▸ **To do**:
Omit every picture, then return the listing verbatim.

Segment Start: Provided material

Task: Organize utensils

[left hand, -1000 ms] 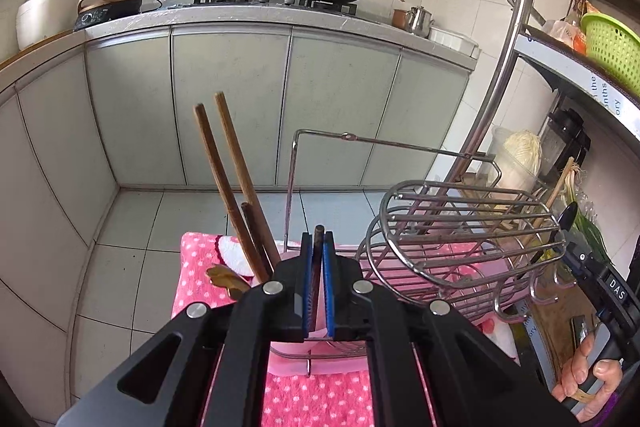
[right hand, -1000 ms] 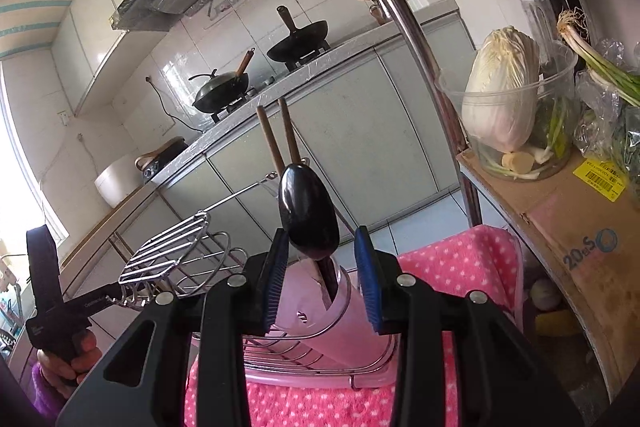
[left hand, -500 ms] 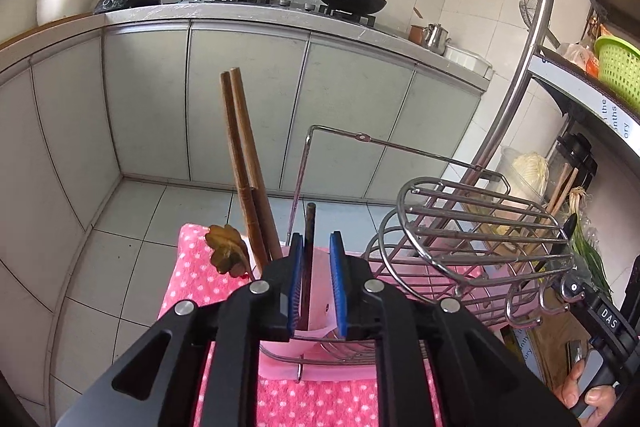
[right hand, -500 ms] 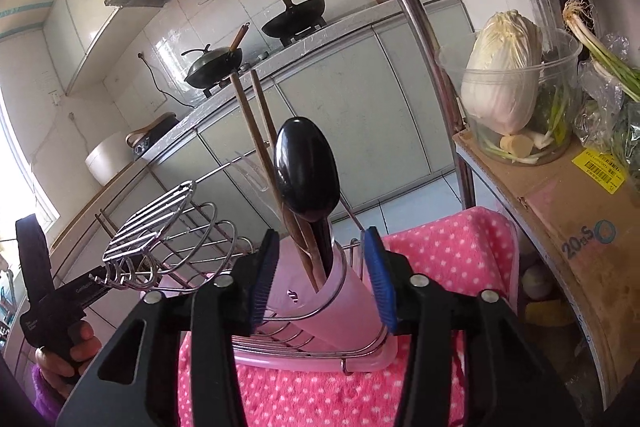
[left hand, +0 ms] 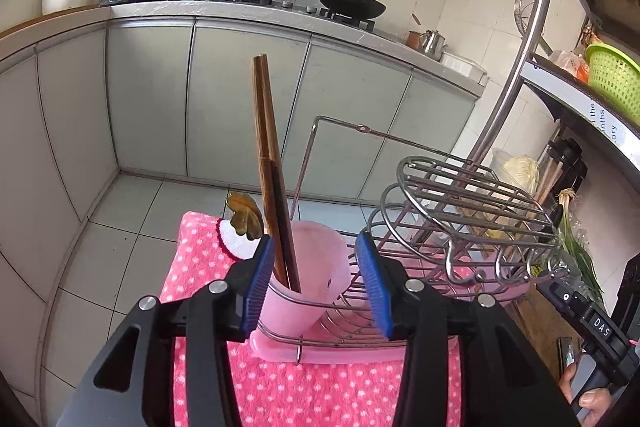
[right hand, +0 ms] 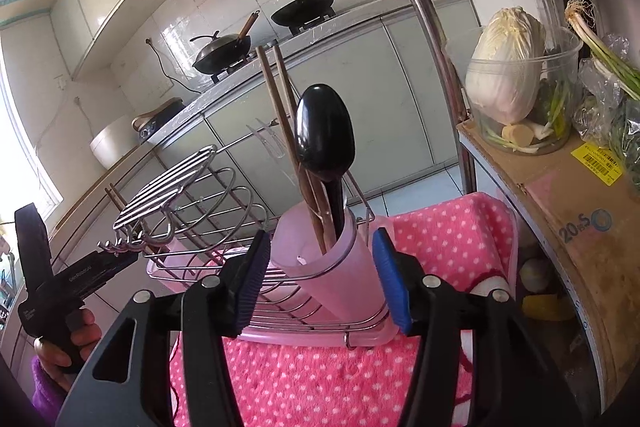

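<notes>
A pink cup (left hand: 308,267) stands in the corner of a wire dish rack (left hand: 460,195). It holds two long wooden chopsticks (left hand: 266,147), a shorter dark stick (left hand: 286,227) and a gold leaf-ended utensil (left hand: 242,215). My left gripper (left hand: 316,247) is opening just in front of the cup, its blue pads clear of it and gripping nothing. In the right wrist view the same pink cup (right hand: 332,267) also holds a black spoon (right hand: 324,131) beside the chopsticks (right hand: 280,99). My right gripper (right hand: 320,239) is opening too, its pads on either side of the cup without pressing it.
The rack sits in a pink tray (left hand: 320,351) on a pink dotted towel (left hand: 280,395). A round wire trivet (right hand: 168,183) lies on the rack. A shelf on the right holds a tub with cabbage (right hand: 508,67) and a cardboard box (right hand: 568,203). Kitchen cabinets stand behind.
My left gripper let go of the dark stick, which now stands in the cup, and its jaws spread wide. The right jaws also widened around the cup and spoon.
</notes>
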`<state>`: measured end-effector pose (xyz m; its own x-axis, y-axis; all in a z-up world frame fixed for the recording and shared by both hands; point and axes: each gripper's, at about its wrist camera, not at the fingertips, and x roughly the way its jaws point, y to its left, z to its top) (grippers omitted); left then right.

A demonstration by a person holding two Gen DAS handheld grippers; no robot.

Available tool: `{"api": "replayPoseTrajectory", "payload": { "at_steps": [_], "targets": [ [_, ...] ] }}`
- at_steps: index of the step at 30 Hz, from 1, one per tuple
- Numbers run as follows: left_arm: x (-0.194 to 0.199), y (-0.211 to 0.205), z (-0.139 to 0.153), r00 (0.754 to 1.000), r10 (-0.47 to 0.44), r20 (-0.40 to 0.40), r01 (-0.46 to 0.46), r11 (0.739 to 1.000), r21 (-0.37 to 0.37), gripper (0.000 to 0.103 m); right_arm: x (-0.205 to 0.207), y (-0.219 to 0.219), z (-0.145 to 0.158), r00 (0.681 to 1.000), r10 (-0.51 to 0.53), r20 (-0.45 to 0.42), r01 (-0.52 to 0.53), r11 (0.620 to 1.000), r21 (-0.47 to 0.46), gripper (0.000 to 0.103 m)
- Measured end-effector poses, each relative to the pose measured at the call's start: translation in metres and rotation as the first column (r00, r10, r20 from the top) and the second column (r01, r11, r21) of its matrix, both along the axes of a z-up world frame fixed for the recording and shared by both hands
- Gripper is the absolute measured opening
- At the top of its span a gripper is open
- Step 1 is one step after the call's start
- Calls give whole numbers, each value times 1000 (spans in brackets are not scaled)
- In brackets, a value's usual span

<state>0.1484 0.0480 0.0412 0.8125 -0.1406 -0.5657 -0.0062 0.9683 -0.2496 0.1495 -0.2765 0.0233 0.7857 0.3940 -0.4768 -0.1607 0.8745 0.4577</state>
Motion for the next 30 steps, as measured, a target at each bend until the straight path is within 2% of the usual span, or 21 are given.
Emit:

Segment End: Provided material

▸ **Task result**:
Task: Organize utensils

[left hand, -1000 ms] 
[right hand, -1000 ms] 
[left hand, -500 ms] 
[right hand, -500 ms] 
[left hand, +0 ms] 
[right hand, +0 ms] 

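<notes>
A pink cup (left hand: 308,267) stands in the corner of a wire dish rack (left hand: 460,195). It holds two long wooden chopsticks (left hand: 266,147), a shorter dark stick (left hand: 286,227) and a gold leaf-ended utensil (left hand: 242,215). My left gripper (left hand: 316,247) is opening just in front of the cup, its blue pads clear of it and gripping nothing. In the right wrist view the same pink cup (right hand: 332,267) also holds a black spoon (right hand: 324,131) beside the chopsticks (right hand: 280,99). My right gripper (right hand: 320,239) is opening too, its pads on either side of the cup without pressing it.
The rack sits in a pink tray (left hand: 320,351) on a pink dotted towel (left hand: 280,395). A round wire trivet (right hand: 168,183) lies on the rack. A shelf on the right holds a tub with cabbage (right hand: 508,67) and a cardboard box (right hand: 568,203). Kitchen cabinets stand behind.
My left gripper let go of the dark stick, which now stands in the cup, and its jaws spread wide. The right jaws also widened around the cup and spoon.
</notes>
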`<state>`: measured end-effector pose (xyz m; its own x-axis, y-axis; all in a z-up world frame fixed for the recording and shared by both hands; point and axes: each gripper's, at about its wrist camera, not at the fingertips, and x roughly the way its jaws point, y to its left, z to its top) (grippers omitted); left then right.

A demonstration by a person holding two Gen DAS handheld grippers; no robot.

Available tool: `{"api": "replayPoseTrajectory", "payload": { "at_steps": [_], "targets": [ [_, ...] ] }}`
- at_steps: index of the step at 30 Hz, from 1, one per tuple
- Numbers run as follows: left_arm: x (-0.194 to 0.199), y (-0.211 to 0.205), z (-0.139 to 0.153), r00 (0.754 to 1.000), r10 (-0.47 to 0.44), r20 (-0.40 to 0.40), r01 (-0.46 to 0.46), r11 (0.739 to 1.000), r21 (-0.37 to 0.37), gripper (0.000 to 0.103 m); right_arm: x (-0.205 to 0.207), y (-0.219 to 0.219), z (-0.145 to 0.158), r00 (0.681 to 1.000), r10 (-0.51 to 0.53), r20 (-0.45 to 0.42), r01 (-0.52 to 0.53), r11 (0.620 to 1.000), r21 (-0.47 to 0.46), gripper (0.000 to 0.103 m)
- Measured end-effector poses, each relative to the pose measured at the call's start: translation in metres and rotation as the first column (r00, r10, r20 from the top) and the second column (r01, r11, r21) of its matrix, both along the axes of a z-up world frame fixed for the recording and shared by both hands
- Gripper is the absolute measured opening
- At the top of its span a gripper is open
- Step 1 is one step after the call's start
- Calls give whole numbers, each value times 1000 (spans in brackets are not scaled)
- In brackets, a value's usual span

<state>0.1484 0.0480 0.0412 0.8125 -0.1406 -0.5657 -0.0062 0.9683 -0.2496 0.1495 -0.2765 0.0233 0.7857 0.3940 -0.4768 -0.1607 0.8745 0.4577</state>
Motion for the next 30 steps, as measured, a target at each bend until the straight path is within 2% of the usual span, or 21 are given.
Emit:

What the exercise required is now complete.